Nobody Can Be Anti-Vax While Listening to Just Like Fire

June 25, 2026

With a third solo album that sits gently in anachronism, Evan Mast, half of Ratatat, grants himself a rejuvenating elixir by tracing the essence of his own musical DNA.

Since Ratatat’s fifth and, to date, final album Magnifique (2015) arrived, Evan Mast, one of the duo’s two driving minds, has used this prolonged (and open‑ended) hiatus to take a step back and peer into the past. In a symbolic move, twenty years after the group’s first release at the dawn of the new millennium, he issued a second solo album under the alias E.Vax (E.Vax, 2021): a youth‑restoring tonic after he had creatively exhausted himself alongside his partner Mike Stroud.
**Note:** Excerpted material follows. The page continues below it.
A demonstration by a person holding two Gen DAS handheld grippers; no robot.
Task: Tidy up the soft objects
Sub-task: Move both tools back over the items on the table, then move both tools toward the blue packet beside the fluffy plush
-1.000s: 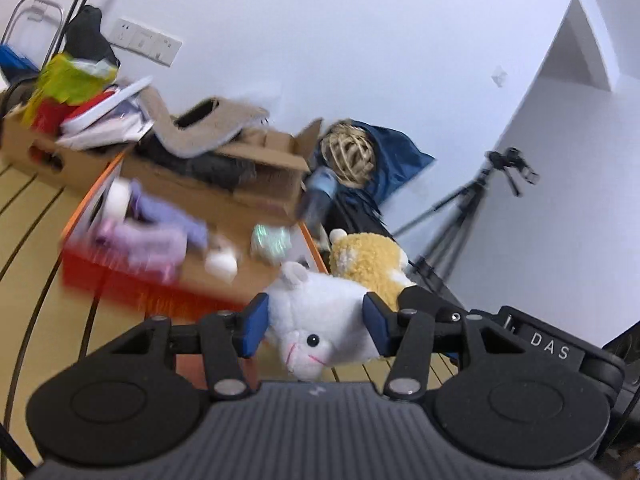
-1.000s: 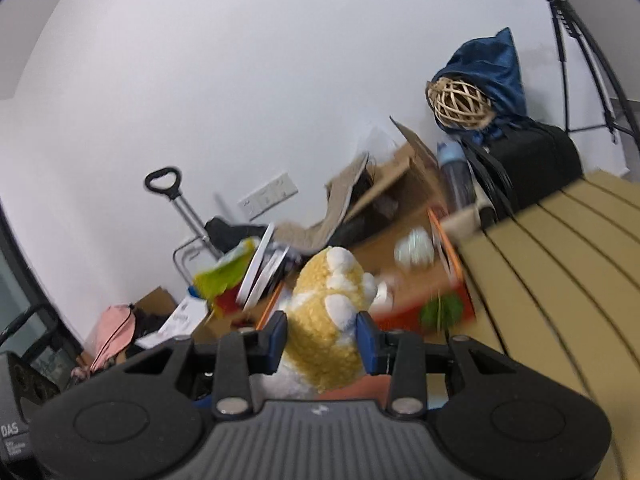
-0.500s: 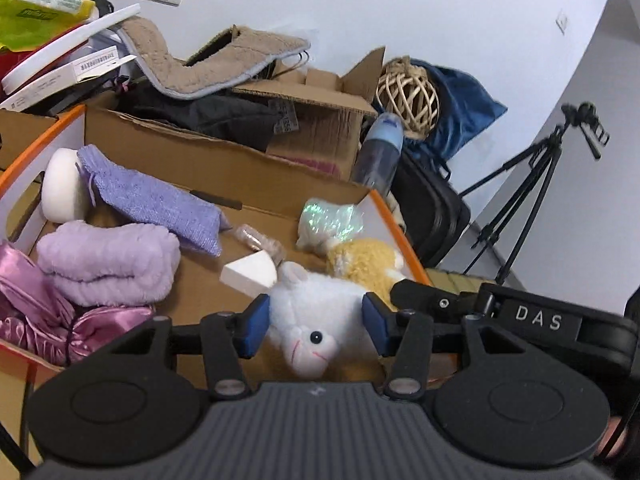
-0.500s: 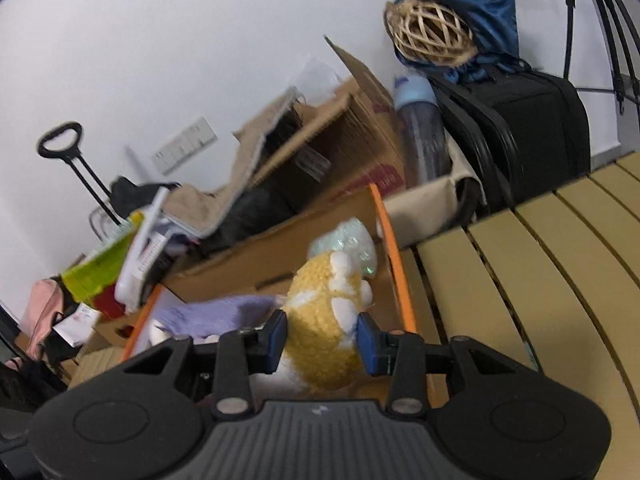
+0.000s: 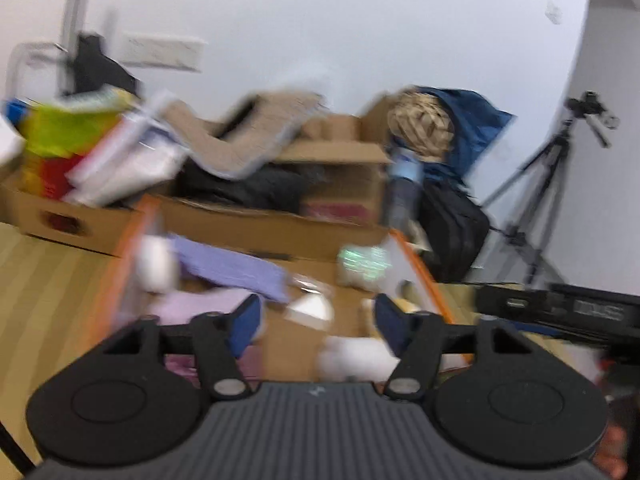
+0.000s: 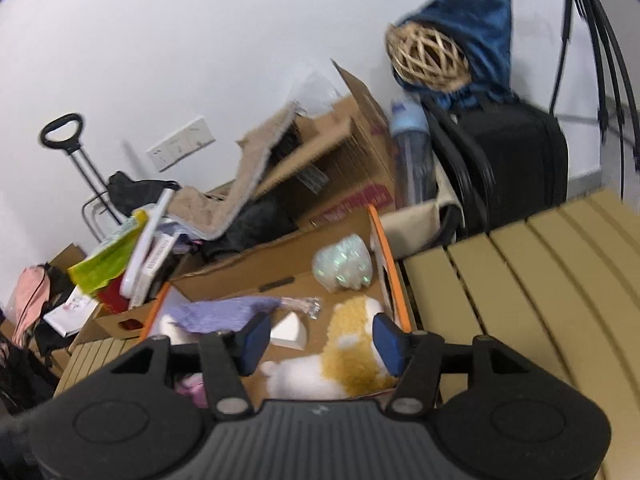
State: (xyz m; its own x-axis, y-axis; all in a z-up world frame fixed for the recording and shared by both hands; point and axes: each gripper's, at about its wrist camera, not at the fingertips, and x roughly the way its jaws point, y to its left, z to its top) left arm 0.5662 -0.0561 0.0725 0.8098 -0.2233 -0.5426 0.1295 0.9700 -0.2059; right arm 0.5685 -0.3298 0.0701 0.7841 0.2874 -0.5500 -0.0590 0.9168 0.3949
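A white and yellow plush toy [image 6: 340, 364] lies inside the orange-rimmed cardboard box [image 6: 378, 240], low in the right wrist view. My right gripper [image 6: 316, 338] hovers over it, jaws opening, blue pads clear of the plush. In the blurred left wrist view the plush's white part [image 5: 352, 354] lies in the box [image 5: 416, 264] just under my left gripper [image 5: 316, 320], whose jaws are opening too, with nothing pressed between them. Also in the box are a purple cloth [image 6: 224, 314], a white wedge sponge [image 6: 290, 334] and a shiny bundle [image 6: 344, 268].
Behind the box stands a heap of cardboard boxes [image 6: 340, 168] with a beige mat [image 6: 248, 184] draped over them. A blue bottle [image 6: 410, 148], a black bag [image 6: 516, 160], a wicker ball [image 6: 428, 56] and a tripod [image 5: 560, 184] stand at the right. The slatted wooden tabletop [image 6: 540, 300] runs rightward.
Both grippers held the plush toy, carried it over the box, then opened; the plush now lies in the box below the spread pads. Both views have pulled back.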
The question of this revived vitality lies at the beating heart of this third album. In the artist’s own admission, Just like Fire is the product of an attempt to reconnect with the immediacy of creation and the intensity of his earliest musical inspirations. Initially a tribute to sampling, before being overtaken by questions of rights, the record evolved into a deeply personal quest at the core of his musical DNA.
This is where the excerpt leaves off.